For instance, Bella, the story’s female heroine, yearns to become a supernatural creature like Edward, whom she views as a kind of God. Like his vampire family, the Cullens, Edward has risen above his baser nature (he refuses to drink human blood anymore), so he and the Cullens are now able to pursue higher and higher intellectual and humanitarian ideals (the patriarch of Edward’s family, Carlisle, is a doctor who goes around healing people). This scenario is a metaphor for Mormon belief, which says that people can become gods by rising above their sinful nature and pursuing good works.
Also, in BREAKING DAWN, much is made of the fact that Edward and Bella are made for one another. Also according to the story’s mythology, male werewolves imprint on their future mates, which establishes an unbreakable bond between them. Both these things fit in well with false Mormon theology, where women enter the celestial kingdom only through their husbands, who become the god of their own individual planet. In fact, according to heretical Mormon teaching, this is exactly what Jesus Christ is, the god of this planet, but not the God of the Whole Universe and whatever may lie beyond it.
Mormon theology is completely different from New Testament Christianity, which teaches that salvation and deliverance from sin is a free gift from the one and only True God, through belief in the vicarious atonement, death, and resurrection of Jesus Christ. Thus, good works are not a means of salvation or redemption. Instead, they are only an expression of our salvation in Christ. And, faith, which is a gift from God, is the means by which human beings appropriate that salvation and start to have communion or fellowship with God through Jesus Christ, by the power of the Holy Spirit.

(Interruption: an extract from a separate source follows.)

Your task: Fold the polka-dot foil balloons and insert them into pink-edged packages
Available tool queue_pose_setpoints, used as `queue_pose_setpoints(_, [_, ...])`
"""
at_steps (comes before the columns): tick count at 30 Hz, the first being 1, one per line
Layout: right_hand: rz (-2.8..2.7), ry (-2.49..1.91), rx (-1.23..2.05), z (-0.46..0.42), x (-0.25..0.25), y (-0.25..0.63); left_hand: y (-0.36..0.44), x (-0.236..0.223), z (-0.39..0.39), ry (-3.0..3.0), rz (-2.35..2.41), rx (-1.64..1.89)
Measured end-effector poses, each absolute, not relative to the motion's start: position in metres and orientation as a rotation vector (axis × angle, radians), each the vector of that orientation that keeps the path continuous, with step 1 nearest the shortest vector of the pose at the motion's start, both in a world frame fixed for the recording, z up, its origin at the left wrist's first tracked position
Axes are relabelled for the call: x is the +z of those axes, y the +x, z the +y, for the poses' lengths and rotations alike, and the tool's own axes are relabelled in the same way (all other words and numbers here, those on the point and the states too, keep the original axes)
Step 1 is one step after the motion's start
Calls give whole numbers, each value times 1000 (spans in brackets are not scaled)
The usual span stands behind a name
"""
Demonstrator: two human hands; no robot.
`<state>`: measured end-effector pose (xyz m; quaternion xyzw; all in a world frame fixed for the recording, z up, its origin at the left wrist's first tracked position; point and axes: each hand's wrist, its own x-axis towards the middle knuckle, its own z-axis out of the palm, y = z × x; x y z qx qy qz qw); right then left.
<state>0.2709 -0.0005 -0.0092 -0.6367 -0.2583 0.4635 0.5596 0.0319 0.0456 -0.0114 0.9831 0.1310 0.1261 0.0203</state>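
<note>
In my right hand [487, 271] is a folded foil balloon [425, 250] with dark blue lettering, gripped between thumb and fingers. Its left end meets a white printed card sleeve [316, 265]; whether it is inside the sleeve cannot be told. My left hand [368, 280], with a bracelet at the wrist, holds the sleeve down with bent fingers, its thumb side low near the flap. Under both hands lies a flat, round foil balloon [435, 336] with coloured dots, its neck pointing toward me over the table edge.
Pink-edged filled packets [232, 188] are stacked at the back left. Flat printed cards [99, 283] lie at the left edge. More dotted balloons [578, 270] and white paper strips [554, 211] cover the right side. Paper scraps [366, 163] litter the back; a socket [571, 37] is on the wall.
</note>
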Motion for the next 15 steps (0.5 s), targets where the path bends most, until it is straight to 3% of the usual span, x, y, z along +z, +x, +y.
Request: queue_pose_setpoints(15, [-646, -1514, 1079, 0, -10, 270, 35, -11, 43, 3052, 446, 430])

The good news is that most people seeing BREAKING DAWN and the other TWILIGHT movies probably will not see these connections to Mormon theology. Even so, because of all the problems mentioned above, MOVIEGUIDE® deems the first BREAKING DAWN movie as unacceptable viewing for media-wise families, but especially for Bible-believing Christians, and even Jews. Children can be influenced negatively by this movie. In fact, the more intelligent they are, the more they may insert the goofy philosophic and metaphysical elements of BREAKING DAWN into their own worldview and scripts of behavior.
Perhaps if the filmmakers had taken their story more seriously, like Peter Jackson did with THE LORD OF THE RINGS, they would have made a more entertaining, more intelligent movie.
THE TWILIGHT SAGA: BREAKING DAWN – PART 1 takes 18-year-old Bella and Edward, her vampire lover who drinks only animal blood, to their wedding night. After a bizarre evening, Bella becomes pregnant with a half-human, half-vampire baby. This might be cause for joy, but the baby in Bella’s womb is slowly killing her by growing rapidly and sucking all her nutrition. Edward secretly takes Bella back to their small town in Washington State. There, the Indian werewolves who fear the vampires and protect the town’s humans decide to kill Bella and her baby. The question is, will Bella’s conflicted werewolf friend, Jacob, go along with the pack leader, or rebel?
BREAKING DAWN – PART 1 has some moral elements, including a reference to the Christian New Testament. There’s only brief foul language but some borderline sensual moments. Also, the story lacks strong jeopardy until the third act. It also contains some campy melodrama and bizarre moments, like Bella drinking hospital human blood to survive. BREAKING DAWN – PART 1 is not always entertaining. It’s also unacceptable viewing because of its Romantic, occult, pagan elements, and unbiblical content, which includes a heretical Mormon subtext.